Problem to work on
Your reply should hold exactly the lines from the one that contains "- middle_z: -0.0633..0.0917" through the end of the data. Repeat them word for word.

# # # #

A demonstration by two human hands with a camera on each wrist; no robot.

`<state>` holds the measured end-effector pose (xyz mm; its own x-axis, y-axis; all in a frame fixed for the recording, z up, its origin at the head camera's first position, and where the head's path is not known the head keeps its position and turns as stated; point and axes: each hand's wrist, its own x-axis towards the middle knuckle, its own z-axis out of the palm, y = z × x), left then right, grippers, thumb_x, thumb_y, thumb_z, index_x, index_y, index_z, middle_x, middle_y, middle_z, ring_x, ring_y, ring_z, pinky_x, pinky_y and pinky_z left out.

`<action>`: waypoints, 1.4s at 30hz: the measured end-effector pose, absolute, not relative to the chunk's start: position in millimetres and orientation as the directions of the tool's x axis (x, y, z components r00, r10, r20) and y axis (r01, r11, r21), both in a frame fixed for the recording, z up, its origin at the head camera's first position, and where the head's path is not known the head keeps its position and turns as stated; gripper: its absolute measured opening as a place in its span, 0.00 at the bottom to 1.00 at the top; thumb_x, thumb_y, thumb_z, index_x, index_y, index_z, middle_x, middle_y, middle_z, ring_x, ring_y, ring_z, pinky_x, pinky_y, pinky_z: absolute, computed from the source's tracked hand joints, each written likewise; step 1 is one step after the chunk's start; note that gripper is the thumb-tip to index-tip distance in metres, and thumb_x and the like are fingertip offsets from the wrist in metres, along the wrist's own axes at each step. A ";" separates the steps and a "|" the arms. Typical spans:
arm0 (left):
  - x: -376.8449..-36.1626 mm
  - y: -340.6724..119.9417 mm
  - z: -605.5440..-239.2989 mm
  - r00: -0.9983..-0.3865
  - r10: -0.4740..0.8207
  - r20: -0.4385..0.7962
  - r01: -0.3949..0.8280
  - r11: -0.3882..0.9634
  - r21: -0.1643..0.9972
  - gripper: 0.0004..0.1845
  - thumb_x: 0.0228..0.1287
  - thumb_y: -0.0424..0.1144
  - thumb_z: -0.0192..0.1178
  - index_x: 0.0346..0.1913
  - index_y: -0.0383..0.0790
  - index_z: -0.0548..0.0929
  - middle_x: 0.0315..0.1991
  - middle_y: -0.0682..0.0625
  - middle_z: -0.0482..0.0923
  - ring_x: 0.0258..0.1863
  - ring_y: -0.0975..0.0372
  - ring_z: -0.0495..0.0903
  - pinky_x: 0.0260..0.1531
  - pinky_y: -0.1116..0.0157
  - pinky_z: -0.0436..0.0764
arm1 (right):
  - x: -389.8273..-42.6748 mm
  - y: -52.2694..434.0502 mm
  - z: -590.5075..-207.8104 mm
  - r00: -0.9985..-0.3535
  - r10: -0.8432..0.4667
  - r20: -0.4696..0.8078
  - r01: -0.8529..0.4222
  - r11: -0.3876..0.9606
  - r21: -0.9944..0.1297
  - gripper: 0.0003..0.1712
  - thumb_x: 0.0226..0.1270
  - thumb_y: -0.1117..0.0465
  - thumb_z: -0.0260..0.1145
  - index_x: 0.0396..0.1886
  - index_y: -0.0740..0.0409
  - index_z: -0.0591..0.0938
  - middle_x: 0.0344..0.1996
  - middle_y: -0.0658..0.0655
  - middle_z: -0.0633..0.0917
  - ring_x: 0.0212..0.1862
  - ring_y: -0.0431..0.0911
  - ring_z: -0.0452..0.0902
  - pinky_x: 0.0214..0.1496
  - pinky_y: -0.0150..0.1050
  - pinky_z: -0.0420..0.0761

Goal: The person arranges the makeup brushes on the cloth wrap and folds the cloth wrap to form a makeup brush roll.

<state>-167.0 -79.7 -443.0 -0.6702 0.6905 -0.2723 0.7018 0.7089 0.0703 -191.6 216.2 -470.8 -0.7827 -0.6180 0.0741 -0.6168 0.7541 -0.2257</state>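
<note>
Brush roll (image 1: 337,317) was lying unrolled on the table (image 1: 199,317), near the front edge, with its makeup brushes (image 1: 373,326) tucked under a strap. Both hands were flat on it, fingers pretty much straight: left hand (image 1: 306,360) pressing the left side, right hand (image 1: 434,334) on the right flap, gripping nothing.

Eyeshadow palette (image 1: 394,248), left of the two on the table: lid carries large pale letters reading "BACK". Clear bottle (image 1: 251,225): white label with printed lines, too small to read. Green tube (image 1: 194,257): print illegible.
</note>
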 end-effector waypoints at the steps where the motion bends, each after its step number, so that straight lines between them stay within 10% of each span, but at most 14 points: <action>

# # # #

Exercise solution
  - middle_z: -0.0633..0.0917
  - ring_x: 0.0212..0.1862
  - ring_y: -0.0431..0.0911
  - ring_z: -0.0452..0.0902
  - pinky_x: 0.0214..0.1496
  - pinky_y: -0.0150..0.1050
  - pinky_z: -0.0420..0.0761

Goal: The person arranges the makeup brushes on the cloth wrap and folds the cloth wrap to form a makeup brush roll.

<state>-167.0 -79.7 -443.0 -0.6702 0.6905 -0.2723 0.7018 0.7089 0.0703 -191.6 216.2 -470.8 -0.7827 -0.6180 0.0741 -0.6168 0.7541 -0.2257</state>
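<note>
Brush roll (image 1: 337,317) was lying unrolled on the table (image 1: 199,317), near the front edge, with its makeup brushes (image 1: 373,326) tucked under a strap. Both hands were flat on it, fingers pretty much straight: left hand (image 1: 306,360) pressing the left side, right hand (image 1: 434,334) on the right flap, gripping nothing.

Eyeshadow palette (image 1: 394,248), left of the two on the table: lid carries large pale letters reading "BACK". Clear bottle (image 1: 251,225): white label with printed lines, too small to read. Green tube (image 1: 194,257): print illegible.
</note>
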 end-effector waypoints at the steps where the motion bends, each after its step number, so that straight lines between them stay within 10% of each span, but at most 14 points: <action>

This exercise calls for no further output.